Content starts

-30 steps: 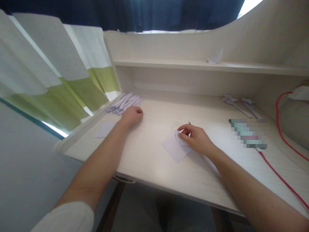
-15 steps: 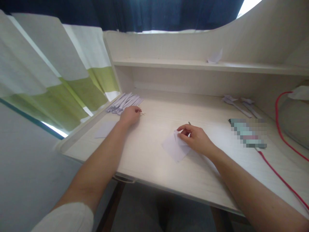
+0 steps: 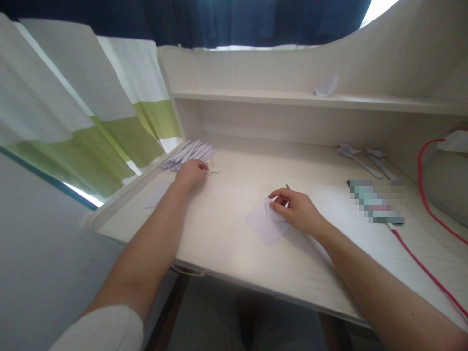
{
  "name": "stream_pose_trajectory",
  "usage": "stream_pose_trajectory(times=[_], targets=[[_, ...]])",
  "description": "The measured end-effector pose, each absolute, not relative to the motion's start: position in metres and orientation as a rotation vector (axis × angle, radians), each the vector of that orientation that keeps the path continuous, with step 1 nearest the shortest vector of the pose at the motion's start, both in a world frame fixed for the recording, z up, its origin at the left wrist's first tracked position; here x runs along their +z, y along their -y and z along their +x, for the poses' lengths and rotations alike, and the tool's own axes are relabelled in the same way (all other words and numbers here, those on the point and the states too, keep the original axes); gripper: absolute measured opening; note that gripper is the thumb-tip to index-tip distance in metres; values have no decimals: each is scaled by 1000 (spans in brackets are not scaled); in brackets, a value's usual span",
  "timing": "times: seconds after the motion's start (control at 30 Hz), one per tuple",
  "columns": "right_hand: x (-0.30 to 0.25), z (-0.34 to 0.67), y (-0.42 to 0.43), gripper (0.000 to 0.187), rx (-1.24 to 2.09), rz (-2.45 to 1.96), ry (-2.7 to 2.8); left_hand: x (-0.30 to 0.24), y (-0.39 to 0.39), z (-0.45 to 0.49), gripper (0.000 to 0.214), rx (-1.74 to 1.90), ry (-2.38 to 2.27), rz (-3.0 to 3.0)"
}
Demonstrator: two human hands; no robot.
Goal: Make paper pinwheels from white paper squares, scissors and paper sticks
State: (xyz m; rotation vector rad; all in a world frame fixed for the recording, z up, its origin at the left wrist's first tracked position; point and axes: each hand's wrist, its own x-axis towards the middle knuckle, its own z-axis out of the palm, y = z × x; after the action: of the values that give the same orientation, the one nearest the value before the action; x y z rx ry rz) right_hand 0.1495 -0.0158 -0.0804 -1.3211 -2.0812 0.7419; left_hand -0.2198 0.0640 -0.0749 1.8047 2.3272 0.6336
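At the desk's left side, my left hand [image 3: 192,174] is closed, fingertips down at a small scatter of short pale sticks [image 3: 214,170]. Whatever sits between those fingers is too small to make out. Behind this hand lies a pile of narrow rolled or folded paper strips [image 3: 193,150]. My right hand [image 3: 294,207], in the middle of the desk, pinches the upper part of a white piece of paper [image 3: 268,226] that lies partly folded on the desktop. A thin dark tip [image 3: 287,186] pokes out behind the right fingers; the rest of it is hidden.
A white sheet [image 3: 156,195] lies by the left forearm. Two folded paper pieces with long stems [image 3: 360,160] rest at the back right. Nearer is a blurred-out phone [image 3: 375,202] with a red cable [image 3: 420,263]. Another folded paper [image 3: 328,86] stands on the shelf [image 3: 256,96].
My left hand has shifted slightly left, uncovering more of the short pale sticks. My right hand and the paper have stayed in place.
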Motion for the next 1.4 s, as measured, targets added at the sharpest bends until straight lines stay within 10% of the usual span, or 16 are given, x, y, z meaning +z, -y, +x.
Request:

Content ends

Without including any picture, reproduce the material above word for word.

-30 steps: 
-15 steps: 
+0 steps: 
{
  "name": "stream_pose_trajectory",
  "usage": "stream_pose_trajectory(times=[_], targets=[[_, ...]])",
  "description": "The measured end-effector pose, each absolute, not relative to the motion's start: position in metres and orientation as a rotation vector (axis × angle, radians), each the vector of that orientation that keeps the path continuous, with step 1 nearest the shortest vector of the pose at the motion's start, both in a world frame fixed for the recording, z up, its origin at the left wrist's first tracked position; here x runs along their +z, y along their -y and z along their +x, for the poses' lengths and rotations alike, and the tool's own axes are relabelled in the same way (all other words and numbers here, those on the point and the states too, keep the original axes); gripper: absolute measured opening; note that gripper is the thumb-tip to index-tip distance in metres; values have no decimals: each is scaled by 1000 (spans in brackets are not scaled); in brackets, a value's usual span",
  "timing": "times: seconds after the motion's start (control at 30 Hz), one per tuple",
  "columns": "right_hand: x (-0.30 to 0.25), z (-0.34 to 0.67), y (-0.42 to 0.43), gripper (0.000 to 0.187), rx (-1.24 to 2.09), rz (-2.45 to 1.96), ry (-2.7 to 2.8); left_hand: x (-0.30 to 0.24), y (-0.39 to 0.39), z (-0.45 to 0.49), gripper (0.000 to 0.214), rx (-1.74 to 1.90), ry (-2.38 to 2.27), rz (-3.0 to 3.0)"
}
Demonstrator: two human hands; no robot.
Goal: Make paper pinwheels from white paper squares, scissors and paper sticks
State: (xyz m; rotation vector rad; all in a world frame fixed for the recording, z up, its origin at the left wrist's first tracked position; point and axes: each hand's wrist, its own x-axis towards the middle knuckle, its own z-axis out of the palm, y = z × x; after the action: of the values that give the same orientation, the one nearest the value before the action; x y z rx ry rz) right_hand 0.1495 -0.0158 -0.0804 -1.3211 -2.0812 0.7419; left_hand -0.2198 0.0640 -0.0749 1.8047 2.3272 0.6336
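At the desk's left side, my left hand [image 3: 192,174] is closed, fingertips down at a small scatter of short pale sticks [image 3: 214,170]. Whatever sits between those fingers is too small to make out. Behind this hand lies a pile of narrow rolled or folded paper strips [image 3: 193,150]. My right hand [image 3: 294,207], in the middle of the desk, pinches the upper part of a white piece of paper [image 3: 268,226] that lies partly folded on the desktop. A thin dark tip [image 3: 287,186] pokes out behind the right fingers; the rest of it is hidden.
A white sheet [image 3: 156,195] lies by the left forearm. Two folded paper pieces with long stems [image 3: 360,160] rest at the back right. Nearer is a blurred-out phone [image 3: 375,202] with a red cable [image 3: 420,263]. Another folded paper [image 3: 328,86] stands on the shelf [image 3: 256,96].
My left hand has shifted slightly left, uncovering more of the short pale sticks. My right hand and the paper have stayed in place.
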Motion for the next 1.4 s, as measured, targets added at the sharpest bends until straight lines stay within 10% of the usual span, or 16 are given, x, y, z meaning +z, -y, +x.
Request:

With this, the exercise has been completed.